# Task item
Please reproduce exactly the line that carries "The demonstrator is" and all remaining lines through the last line of the data, and write nothing else.

# Exercise data
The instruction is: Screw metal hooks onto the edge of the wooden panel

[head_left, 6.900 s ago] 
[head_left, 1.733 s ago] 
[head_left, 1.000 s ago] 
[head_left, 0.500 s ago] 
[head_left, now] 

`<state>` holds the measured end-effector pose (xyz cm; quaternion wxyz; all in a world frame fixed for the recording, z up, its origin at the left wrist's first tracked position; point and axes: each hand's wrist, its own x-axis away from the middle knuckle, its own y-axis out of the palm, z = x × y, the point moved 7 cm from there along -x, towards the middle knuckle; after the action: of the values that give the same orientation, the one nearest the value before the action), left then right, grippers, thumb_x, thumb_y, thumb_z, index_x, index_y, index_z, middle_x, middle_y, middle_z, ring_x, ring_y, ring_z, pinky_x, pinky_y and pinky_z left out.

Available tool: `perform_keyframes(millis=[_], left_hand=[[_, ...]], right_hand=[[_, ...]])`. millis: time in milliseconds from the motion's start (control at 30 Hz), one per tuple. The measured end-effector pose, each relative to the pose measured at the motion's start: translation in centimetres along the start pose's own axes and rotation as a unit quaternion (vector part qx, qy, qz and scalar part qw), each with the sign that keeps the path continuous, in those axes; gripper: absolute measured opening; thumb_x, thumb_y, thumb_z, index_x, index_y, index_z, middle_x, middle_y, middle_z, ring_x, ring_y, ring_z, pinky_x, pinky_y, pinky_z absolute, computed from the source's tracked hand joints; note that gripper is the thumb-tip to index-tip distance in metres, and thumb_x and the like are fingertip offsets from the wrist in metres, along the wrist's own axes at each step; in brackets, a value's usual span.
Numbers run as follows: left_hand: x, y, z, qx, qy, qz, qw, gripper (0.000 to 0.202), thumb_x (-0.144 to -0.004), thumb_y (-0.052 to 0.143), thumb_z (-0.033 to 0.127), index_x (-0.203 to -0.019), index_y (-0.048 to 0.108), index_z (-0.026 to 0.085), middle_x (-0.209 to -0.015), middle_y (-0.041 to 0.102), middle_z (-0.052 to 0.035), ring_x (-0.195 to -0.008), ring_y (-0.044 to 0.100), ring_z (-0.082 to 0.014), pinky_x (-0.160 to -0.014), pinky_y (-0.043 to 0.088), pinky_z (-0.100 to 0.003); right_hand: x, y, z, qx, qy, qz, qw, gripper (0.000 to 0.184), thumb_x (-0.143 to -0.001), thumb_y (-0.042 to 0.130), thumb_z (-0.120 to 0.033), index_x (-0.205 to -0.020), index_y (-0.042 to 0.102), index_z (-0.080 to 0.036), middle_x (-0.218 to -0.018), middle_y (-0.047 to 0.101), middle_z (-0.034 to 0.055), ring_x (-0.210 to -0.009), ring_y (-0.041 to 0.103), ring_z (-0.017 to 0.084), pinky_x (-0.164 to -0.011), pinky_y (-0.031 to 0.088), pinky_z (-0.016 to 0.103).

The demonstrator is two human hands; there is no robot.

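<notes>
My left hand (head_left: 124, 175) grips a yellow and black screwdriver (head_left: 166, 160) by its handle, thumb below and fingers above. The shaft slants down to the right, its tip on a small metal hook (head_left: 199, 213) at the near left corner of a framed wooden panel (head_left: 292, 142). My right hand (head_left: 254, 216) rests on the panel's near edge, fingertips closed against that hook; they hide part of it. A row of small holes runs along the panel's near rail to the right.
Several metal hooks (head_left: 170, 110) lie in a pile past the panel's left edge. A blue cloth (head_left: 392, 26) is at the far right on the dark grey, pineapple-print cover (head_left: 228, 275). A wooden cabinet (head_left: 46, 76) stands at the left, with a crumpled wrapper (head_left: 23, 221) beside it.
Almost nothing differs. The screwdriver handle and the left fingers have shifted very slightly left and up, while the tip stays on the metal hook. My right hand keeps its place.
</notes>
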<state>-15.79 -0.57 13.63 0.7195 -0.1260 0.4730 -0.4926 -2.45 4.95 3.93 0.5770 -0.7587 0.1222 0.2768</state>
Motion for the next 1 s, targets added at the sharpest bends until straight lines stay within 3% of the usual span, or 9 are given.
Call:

# Finished task
The demonstrator is two human hands; there is no robot.

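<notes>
My left hand (head_left: 124, 175) grips a yellow and black screwdriver (head_left: 166, 160) by its handle, thumb below and fingers above. The shaft slants down to the right, its tip on a small metal hook (head_left: 199, 213) at the near left corner of a framed wooden panel (head_left: 292, 142). My right hand (head_left: 254, 216) rests on the panel's near edge, fingertips closed against that hook; they hide part of it. A row of small holes runs along the panel's near rail to the right.
Several metal hooks (head_left: 170, 110) lie in a pile past the panel's left edge. A blue cloth (head_left: 392, 26) is at the far right on the dark grey, pineapple-print cover (head_left: 228, 275). A wooden cabinet (head_left: 46, 76) stands at the left, with a crumpled wrapper (head_left: 23, 221) beside it.
Almost nothing differs. The screwdriver handle and the left fingers have shifted very slightly left and up, while the tip stays on the metal hook. My right hand keeps its place.
</notes>
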<state>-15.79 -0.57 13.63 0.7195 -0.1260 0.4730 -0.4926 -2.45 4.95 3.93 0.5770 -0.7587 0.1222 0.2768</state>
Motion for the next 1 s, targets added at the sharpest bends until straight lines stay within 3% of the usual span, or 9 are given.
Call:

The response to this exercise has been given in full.